Lukas Bischof hat an der ZHAW in Winterthur Informatik studiert und sich in der Quantenwelt Schritt für Schritt vorangetastet. In seiner Masterarbeit, die er diesen Sommer abgeschlossen hat, konnte er mit eigenen Mitteln nachweisen, woran grosse Tech-Unternehmen schon länger forschen: Quantencomputer können bei gewissen Rechenaufgaben traditionelle Supercomputer bereits jetzt ausstechen.
In der Praxis angekommen
«Bei der Mustererkennung war der Quantencomputer nicht nur schneller, sondern benötigte auch weniger Daten», erklärt Lukas. Gleichzeitig räumt er ein: «Quantencomputer sind noch nicht so weit, dass sie ein breites Themenfeld verlässlich alleine lösen können.» Er ist überzeugt, dass auch in Zukunft eine Arbeitsteilung zwischen traditionellen und Quanten-Computern gefragt sein wird.

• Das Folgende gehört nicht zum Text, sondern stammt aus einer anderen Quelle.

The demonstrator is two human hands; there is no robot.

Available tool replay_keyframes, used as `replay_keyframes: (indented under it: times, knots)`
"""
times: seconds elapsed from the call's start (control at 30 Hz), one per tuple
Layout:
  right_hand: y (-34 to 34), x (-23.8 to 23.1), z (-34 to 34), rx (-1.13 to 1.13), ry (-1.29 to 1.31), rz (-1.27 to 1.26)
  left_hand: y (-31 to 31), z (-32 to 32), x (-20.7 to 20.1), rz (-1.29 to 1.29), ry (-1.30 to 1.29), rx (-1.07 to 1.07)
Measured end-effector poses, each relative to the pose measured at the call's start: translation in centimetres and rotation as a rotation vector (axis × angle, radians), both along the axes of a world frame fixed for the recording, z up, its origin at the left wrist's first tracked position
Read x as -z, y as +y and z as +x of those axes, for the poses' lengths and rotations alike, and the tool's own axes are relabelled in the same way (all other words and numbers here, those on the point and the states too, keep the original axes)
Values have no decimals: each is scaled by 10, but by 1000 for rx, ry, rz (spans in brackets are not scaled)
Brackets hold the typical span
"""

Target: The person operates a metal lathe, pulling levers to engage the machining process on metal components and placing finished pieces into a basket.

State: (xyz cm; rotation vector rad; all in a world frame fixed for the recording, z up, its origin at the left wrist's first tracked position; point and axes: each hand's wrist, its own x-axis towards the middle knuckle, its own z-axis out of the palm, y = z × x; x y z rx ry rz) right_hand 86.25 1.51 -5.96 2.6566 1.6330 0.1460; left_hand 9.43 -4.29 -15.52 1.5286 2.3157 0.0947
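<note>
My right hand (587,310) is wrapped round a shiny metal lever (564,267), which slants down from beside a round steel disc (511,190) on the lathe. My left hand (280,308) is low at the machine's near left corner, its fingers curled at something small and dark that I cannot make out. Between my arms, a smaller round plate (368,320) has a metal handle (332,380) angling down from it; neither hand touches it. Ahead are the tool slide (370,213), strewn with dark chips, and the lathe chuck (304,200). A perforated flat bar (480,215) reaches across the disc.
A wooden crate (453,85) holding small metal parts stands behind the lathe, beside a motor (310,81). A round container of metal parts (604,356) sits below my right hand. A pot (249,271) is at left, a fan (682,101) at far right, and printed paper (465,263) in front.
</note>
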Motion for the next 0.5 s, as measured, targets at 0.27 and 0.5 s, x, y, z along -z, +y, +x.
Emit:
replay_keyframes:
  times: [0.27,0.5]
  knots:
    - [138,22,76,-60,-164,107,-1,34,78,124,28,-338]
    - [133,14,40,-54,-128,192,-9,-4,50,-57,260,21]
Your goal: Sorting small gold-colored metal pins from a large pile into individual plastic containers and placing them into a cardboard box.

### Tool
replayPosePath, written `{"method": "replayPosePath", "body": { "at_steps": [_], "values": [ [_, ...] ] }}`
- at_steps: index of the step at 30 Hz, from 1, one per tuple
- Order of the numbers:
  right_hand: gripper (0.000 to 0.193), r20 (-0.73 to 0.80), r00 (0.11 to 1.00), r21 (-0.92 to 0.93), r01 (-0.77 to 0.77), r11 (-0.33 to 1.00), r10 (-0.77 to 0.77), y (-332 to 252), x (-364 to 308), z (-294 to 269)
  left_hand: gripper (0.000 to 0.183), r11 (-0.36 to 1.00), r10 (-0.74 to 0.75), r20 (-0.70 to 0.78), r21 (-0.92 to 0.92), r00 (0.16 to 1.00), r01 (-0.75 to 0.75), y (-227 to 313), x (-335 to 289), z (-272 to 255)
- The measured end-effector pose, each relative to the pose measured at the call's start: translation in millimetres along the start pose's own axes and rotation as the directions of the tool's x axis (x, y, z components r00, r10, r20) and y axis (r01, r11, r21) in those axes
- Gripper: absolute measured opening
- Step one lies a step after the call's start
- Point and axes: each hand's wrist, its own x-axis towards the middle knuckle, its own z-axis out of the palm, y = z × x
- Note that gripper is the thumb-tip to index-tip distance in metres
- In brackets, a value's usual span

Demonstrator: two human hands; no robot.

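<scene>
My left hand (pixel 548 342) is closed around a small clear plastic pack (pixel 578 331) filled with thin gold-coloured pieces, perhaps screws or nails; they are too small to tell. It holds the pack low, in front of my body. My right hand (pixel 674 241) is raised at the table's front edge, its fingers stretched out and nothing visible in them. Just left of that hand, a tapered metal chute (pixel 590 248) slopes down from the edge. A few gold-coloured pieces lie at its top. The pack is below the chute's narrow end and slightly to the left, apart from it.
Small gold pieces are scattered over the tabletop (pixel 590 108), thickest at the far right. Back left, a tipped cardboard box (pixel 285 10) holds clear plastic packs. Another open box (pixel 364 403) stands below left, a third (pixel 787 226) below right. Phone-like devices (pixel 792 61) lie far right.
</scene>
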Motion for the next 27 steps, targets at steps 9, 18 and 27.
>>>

Doch was führt dazu, dass Quantencomputer schneller sind? Anstelle von Bits arbeiten Quantencomputer mit Quantenbits, sogenannten Qubits. Während Bits den Wert 0 oder 1 annehmen können, können Qubits auch alle Werte dazwischen annehmen. Diesen Zustand nennt man auch Superposition. Er erlaubt es, dass Quantencomputer verschiedene Rechenoperation gleichzeitig ausführen können, während traditionelle Computer Schritt für Schritt vorgehen.